Barlow, who investigated Pakistan’s nuclear supply network during the Cold War, said the tip came from senior State Department officials and effectively derailed the US operation. He described his reaction to the betrayal as shock and anger: “I was distraught. These were the people in my government, the enemies within.” According to Barlow, the incident revealed how elements within the US administration prioritized Pakistan’s role in the Afghan war over enforcing American laws designed to prevent the proliferation of nuclear weapons. He said the incident deepened divisions between intelligence officials who wanted to stop Pakistan’s nuclear buildup and policymakers who wanted to maintain close ties with Islamabad during the Soviet-Afghan conflict.

He said his team had gathered overwhelming evidence that the arrested agents were linked to Pakistan’s nuclear facility.

“There was no doubt in this regard that they were agents of the Pakistani government. We had solid evidence of that. So, we had tons of documents, evidence and things that were said and recorded in secret meetings,” Barlow told ANI.

Revelation of the operation subsequently sparked outrage in the US Congress and led to calls from lawmakers to suspend aid to Pakistan under non-proliferation laws such as the Solarz and Pressler Amendments.

“In those days, the arrests were public in the United States. And so Congress found out about the arrest, and you can go look at the Washington Post and the New York Times and newspapers all over the world, Congressman Solars and other members of Congress on the proliferation committee fully understood the consequences of assembling 350 25 tons of steel without a word from the CIA. And they immediately called for the aid to be cut off in the press. So the battle lines on Pakistan were clearly drawn between the State Department and the United States. Barlow said the CIA He added that it has a department that monitors the proliferation of nuclear weapons.
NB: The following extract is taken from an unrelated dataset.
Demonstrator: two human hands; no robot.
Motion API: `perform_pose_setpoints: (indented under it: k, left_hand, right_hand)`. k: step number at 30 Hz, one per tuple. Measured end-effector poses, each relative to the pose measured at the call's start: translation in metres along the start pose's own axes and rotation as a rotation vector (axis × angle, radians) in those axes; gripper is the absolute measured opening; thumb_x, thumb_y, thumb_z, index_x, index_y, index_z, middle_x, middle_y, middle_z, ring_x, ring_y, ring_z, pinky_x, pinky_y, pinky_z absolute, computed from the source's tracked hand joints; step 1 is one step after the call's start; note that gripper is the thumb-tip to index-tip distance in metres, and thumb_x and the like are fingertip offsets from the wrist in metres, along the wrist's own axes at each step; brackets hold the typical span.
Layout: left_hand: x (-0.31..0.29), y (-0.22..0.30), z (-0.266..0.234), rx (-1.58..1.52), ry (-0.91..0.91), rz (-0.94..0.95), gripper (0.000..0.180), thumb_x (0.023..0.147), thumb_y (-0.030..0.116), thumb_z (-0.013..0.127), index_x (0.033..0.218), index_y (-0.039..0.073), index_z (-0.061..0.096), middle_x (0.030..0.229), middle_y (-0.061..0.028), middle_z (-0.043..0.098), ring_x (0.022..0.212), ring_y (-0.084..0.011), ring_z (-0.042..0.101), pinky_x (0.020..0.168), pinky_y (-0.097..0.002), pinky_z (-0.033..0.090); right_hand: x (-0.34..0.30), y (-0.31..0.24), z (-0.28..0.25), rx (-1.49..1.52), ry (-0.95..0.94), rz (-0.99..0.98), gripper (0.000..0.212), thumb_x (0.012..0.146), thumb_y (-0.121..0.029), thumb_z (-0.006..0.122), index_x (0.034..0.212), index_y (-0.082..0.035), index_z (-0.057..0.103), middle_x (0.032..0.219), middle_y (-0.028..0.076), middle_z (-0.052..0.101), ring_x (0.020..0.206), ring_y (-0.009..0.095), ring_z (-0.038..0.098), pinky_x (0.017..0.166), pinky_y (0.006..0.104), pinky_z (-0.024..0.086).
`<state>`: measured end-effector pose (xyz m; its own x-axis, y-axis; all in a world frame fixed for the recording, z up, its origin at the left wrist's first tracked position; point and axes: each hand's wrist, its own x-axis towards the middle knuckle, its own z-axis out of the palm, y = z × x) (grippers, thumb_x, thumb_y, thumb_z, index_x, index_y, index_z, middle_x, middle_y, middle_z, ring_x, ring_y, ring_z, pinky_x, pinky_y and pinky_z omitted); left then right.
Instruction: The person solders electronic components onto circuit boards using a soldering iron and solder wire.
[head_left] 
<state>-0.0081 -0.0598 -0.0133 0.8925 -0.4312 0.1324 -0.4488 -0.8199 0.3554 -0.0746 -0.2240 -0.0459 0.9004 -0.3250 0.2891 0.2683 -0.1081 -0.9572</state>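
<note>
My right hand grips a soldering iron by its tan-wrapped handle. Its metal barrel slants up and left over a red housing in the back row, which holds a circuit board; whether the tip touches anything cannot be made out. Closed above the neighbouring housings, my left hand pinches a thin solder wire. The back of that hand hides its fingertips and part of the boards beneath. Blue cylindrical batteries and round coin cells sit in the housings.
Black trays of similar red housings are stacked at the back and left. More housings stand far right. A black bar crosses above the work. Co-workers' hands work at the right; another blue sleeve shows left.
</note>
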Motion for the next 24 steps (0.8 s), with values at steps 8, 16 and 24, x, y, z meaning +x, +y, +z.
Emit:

Barlow had previously said in the interview: “This was not an intelligence error. This was a policy error. But despite the clear violation, the White House and the State Department found ways to keep military and financial aid flowing to Pakistan.”

“I agree that there was a period in ’86, ’87 when most of us believed that Pakistan had produced all the parts for a nuclear weapon. Lawyers were looking for any way to get around this situation,” Barlow said.

Barlow later testified before Congress alongside National Intelligence Officer David Einsel, who he said was closely connected to the White House, and ordered that aid to the Afghan Mujahideen not be jeopardized.

His testimony exposed deep divisions within the US government over how to deal with Pakistan’s nuclear ambitions. “This was not an intelligence error. This was a matter of policy, a wink and a nod,” Barlow said.

He also described how the Reagan administration and the CIA’s operations wing prioritized the anti-Soviet war in Afghanistan over nuclear nonproliferation.

“The Cold Warriors were in charge. Fighting the Soviets was the number one issue. They didn’t think it was a problem that Pakistan was getting nuclear weapons because they were looking at everything through a Cold War lens,” Barlow said.